All lines that hold the string "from" should be copied. Find them in the listing below.

GIVEN MATERIAL:
↓
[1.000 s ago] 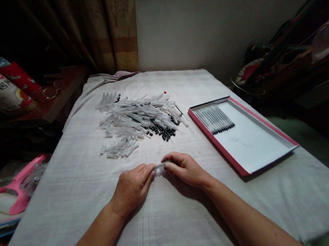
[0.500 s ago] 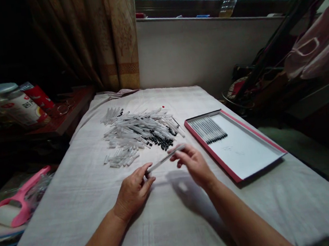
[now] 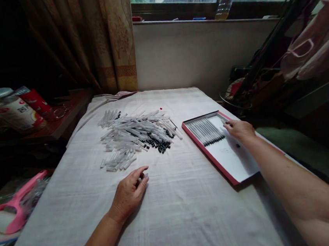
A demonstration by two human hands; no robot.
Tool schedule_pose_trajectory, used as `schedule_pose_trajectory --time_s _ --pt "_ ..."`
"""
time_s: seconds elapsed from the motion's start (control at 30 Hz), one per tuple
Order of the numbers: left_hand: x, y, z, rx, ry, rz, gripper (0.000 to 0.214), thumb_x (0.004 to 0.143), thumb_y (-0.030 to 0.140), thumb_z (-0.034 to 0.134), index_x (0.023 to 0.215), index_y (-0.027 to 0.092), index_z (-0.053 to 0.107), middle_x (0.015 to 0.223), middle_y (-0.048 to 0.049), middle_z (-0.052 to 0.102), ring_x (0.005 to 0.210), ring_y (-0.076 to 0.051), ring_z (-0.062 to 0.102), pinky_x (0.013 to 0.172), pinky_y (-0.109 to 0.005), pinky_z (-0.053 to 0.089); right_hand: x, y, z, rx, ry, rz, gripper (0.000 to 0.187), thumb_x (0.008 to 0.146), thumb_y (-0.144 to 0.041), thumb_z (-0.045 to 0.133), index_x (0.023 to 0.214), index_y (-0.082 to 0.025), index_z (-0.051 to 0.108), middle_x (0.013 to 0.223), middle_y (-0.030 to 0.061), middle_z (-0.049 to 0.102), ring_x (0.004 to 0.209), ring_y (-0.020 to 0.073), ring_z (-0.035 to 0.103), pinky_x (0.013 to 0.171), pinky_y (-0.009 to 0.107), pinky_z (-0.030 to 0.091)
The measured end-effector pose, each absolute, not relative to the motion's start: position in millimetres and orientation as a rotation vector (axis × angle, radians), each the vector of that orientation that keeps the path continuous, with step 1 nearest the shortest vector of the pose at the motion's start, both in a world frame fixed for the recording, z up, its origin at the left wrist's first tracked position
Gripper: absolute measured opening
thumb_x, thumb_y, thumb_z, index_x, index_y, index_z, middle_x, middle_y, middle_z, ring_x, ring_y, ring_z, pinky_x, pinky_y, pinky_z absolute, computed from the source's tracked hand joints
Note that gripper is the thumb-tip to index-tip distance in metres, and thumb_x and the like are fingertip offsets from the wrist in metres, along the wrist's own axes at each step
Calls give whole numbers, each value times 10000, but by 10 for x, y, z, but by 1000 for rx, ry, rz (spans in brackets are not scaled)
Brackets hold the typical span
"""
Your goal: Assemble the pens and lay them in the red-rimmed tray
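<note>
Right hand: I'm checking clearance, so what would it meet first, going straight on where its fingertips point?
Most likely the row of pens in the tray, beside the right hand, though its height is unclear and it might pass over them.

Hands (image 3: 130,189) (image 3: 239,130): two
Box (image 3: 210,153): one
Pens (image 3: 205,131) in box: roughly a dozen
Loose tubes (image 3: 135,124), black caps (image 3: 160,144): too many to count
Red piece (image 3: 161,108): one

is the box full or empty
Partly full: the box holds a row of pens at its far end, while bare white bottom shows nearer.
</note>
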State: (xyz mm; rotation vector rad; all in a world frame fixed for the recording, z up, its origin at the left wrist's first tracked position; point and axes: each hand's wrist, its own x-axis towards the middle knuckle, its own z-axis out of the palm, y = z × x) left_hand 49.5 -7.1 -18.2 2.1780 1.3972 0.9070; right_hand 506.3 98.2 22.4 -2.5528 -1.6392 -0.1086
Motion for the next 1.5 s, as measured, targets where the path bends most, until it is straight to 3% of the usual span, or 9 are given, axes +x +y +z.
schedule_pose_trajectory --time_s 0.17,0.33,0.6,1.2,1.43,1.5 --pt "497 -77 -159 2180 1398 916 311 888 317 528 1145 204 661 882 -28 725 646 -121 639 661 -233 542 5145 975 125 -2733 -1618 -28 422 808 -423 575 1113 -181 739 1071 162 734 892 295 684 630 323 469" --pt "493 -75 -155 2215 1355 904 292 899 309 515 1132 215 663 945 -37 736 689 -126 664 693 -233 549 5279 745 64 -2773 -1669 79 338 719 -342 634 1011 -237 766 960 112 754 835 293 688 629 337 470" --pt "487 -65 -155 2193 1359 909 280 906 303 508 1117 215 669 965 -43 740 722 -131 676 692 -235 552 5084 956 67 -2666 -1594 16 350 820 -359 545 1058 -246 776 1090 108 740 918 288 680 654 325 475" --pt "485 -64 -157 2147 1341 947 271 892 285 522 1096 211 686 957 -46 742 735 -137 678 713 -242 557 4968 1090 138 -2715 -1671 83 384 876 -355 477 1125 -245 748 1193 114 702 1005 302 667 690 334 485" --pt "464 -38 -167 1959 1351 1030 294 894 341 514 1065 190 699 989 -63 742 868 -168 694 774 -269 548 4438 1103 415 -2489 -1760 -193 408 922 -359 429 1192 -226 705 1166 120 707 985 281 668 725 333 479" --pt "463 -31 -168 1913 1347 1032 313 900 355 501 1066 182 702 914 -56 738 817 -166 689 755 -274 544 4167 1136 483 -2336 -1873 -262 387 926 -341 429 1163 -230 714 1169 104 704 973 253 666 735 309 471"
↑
SOLVED EXERCISE:
time_s: seconds elapsed from the motion's start (control at 30 Hz), one per tuple
thumb_x, thumb_y, thumb_z, index_x, index_y, index_z, middle_x, middle_y, middle_z, ring_x, ring_y, ring_z, pinky_x, pinky_y, pinky_z absolute, computed from the source's tracked hand joints
Note that gripper is the thumb-tip to index-tip distance in metres, and thumb_x and the like are fingertip offsets from the wrist in metres, along the wrist's own axes at each step

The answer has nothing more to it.